*Instructions to follow*
Could you copy out every line of the data where the word "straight" occurs?

*Task input*
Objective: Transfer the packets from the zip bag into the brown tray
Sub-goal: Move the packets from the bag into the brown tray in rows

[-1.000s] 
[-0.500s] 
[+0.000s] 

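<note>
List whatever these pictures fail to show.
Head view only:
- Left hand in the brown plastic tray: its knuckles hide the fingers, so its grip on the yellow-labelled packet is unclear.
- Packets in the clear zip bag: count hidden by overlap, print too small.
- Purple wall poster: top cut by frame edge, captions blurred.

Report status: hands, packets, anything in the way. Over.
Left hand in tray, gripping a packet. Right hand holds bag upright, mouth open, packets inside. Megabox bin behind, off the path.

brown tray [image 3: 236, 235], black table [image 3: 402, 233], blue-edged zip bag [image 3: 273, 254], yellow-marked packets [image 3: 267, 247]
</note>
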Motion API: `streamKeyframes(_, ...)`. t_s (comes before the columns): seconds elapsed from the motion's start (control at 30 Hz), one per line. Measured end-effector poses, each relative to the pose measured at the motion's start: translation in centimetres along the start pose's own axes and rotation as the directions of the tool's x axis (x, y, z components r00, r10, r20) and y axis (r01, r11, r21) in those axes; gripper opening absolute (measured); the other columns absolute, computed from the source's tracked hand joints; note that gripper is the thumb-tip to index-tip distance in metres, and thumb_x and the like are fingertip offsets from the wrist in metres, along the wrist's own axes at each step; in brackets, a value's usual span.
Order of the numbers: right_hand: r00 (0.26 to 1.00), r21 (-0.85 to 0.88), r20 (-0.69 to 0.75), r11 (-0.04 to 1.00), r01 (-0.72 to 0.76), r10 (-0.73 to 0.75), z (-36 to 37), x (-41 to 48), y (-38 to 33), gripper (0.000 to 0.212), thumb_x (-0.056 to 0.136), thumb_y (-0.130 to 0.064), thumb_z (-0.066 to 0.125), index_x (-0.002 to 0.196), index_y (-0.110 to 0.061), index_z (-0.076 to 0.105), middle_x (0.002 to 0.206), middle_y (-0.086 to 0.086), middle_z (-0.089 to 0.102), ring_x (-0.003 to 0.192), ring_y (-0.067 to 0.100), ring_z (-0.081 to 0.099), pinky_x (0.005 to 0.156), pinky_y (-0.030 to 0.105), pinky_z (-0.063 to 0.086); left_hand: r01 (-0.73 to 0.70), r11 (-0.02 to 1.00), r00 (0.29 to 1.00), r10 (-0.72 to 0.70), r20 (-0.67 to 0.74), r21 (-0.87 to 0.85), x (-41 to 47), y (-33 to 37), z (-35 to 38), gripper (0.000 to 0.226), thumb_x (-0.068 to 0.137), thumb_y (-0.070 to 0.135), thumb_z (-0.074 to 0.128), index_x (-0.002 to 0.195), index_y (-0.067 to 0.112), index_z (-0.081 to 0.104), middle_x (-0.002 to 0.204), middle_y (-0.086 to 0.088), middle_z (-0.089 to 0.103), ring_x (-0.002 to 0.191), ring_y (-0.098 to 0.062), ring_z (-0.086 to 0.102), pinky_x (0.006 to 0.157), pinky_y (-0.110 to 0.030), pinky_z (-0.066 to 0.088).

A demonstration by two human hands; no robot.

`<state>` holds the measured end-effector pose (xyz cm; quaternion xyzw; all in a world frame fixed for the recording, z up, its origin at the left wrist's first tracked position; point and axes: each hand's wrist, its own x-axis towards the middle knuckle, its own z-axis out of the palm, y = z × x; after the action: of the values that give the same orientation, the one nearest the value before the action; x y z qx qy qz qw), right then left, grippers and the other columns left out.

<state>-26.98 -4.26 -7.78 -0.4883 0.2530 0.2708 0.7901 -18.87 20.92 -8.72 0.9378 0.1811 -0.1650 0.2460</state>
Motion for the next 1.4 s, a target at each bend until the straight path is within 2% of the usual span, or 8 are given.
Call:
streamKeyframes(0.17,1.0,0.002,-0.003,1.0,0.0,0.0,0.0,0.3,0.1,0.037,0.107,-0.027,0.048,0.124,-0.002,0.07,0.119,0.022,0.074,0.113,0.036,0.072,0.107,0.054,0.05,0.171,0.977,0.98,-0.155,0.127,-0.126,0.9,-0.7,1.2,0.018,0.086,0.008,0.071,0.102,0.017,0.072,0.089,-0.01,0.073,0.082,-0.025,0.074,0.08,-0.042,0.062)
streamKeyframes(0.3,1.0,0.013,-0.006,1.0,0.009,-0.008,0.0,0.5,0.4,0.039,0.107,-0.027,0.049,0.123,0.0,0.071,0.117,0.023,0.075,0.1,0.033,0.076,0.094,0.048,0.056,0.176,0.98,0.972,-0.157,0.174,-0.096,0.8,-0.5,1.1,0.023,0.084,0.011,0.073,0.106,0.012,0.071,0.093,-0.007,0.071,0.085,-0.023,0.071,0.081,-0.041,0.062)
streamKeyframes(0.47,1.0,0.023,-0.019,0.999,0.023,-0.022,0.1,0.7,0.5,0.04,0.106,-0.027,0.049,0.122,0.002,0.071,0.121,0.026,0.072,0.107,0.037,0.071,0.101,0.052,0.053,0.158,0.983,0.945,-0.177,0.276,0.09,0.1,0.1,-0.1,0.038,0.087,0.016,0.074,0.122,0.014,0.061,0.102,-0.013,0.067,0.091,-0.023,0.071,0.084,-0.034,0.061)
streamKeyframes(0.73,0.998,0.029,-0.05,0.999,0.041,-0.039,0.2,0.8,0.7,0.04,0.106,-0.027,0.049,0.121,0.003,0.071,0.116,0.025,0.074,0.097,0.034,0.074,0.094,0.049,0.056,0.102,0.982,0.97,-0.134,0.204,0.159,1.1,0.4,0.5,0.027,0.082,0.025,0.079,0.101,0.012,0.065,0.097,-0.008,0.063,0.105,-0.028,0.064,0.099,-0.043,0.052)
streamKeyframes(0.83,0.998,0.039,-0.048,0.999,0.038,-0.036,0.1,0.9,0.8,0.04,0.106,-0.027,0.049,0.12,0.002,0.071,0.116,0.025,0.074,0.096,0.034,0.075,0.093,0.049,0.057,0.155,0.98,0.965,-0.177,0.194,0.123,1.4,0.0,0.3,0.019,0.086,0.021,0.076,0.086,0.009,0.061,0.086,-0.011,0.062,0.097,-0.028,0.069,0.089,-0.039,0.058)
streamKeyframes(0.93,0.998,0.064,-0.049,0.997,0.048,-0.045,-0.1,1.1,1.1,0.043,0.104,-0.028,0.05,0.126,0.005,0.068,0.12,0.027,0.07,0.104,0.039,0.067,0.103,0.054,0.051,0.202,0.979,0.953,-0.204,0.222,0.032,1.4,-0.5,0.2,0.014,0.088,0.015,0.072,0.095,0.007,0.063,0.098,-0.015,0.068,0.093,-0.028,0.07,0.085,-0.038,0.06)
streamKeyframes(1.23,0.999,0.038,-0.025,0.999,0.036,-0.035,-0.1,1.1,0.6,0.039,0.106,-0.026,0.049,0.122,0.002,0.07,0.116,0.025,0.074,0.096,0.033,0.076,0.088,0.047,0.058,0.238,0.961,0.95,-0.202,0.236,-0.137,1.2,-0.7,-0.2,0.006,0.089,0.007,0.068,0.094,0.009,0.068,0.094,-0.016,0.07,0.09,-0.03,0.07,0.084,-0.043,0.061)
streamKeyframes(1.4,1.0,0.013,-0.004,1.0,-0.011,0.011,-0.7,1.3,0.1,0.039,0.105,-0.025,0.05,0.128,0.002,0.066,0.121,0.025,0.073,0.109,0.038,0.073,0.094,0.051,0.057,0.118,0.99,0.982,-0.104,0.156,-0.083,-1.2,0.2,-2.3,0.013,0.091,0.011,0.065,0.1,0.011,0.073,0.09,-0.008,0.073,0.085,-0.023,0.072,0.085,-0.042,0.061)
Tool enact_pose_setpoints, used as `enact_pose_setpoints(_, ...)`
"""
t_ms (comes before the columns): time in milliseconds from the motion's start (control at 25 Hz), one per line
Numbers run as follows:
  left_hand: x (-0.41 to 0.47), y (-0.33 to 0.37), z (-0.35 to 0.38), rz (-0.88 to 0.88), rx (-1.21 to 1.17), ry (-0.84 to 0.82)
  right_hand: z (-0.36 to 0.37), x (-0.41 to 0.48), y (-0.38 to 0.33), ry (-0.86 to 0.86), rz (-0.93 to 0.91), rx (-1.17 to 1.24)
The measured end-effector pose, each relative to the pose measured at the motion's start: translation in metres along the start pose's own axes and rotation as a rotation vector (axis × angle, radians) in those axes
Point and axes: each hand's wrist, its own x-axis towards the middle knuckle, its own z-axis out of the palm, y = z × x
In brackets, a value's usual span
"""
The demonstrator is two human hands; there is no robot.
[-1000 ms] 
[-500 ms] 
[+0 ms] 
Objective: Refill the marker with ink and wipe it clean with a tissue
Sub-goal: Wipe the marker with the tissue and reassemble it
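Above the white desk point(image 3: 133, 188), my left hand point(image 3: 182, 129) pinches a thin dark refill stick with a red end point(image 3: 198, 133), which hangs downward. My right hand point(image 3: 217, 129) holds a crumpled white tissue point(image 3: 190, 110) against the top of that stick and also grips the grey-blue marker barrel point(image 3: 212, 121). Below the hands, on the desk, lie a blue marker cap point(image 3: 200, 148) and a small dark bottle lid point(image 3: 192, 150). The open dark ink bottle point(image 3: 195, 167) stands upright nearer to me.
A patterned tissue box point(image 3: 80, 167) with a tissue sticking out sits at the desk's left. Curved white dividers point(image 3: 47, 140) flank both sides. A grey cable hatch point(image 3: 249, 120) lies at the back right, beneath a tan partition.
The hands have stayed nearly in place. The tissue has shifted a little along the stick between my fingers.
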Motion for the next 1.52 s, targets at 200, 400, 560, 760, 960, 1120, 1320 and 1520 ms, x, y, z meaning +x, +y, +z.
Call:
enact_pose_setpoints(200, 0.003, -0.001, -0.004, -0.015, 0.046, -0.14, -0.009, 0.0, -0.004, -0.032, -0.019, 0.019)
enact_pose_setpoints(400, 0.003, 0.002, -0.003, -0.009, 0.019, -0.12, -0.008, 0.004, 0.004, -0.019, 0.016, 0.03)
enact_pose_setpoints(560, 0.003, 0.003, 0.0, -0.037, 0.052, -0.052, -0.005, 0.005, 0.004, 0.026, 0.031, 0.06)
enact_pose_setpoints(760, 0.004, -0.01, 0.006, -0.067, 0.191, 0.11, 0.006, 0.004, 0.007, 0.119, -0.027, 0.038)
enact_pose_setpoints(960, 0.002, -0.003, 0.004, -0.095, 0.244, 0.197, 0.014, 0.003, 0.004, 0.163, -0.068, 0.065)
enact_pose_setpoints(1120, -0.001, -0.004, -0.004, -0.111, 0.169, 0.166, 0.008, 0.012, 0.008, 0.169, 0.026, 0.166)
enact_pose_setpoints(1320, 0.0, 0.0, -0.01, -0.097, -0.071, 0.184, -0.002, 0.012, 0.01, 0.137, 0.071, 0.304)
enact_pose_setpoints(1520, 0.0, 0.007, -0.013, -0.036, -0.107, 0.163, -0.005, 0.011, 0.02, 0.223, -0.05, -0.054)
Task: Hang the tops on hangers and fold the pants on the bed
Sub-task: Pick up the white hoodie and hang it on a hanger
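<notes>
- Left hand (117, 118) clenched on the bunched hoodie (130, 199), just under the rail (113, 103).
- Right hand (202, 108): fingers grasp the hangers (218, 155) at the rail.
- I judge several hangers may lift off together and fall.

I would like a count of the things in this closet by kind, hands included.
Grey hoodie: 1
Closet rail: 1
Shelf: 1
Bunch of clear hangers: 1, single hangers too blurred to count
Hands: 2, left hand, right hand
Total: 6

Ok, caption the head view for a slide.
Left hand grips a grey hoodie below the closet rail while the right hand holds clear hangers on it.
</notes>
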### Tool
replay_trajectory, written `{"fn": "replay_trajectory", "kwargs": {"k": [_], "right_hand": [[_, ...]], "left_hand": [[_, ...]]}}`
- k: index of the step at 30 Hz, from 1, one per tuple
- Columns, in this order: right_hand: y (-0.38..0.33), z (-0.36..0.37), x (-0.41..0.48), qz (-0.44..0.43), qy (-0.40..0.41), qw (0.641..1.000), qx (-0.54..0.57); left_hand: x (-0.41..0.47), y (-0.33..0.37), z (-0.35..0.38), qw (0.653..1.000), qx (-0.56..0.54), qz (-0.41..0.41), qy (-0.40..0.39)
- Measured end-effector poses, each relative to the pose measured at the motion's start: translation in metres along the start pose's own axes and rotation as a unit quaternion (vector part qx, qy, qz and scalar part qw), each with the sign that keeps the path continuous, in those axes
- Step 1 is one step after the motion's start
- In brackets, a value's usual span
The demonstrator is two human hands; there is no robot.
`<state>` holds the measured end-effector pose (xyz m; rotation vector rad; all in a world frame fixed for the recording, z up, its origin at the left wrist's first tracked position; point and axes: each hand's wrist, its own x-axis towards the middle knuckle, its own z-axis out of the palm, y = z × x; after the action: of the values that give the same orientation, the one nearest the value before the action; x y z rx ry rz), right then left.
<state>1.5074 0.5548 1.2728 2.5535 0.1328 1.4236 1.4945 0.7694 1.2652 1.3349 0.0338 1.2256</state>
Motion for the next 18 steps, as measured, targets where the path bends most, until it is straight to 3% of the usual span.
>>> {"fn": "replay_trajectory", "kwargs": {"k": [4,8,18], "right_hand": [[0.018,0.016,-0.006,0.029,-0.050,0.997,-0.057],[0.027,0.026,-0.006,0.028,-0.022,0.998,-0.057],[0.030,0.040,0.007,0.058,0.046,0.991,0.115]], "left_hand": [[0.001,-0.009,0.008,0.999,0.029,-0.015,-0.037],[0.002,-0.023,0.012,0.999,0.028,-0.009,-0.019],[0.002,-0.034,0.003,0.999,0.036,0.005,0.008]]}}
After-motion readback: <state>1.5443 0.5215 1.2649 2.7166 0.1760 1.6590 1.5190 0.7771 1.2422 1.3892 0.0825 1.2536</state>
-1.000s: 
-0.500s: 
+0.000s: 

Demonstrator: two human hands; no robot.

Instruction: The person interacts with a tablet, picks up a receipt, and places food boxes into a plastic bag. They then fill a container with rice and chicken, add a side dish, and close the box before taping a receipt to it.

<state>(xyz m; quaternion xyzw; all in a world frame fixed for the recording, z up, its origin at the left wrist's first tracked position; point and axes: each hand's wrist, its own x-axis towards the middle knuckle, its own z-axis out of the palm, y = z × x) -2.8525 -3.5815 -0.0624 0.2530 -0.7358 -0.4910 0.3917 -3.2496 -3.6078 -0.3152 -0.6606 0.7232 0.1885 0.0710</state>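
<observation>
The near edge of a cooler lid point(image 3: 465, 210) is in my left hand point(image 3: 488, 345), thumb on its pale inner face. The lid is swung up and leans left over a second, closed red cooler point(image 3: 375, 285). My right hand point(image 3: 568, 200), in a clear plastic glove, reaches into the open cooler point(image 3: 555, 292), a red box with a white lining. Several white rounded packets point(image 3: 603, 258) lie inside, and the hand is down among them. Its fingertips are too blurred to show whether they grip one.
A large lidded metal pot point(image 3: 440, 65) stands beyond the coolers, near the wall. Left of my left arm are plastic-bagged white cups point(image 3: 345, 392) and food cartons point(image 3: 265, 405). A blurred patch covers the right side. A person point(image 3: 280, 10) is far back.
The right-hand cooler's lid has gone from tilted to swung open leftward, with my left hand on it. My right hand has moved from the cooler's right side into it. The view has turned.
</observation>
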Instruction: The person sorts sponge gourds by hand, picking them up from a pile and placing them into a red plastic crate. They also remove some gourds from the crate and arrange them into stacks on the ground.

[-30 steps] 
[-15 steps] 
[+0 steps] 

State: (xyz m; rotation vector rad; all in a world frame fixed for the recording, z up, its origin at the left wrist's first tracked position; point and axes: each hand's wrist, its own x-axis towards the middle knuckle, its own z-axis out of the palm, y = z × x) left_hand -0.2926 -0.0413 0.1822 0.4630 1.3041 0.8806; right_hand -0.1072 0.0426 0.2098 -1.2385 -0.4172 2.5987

*Output below*
Motion for the next 1.4 s, a target at each bend until the straight path is within 2% of the usual span, or 8 are given.
Motion for the next 18 steps, as measured, targets where the path bends most, until it is straight to 3% of the usual span.

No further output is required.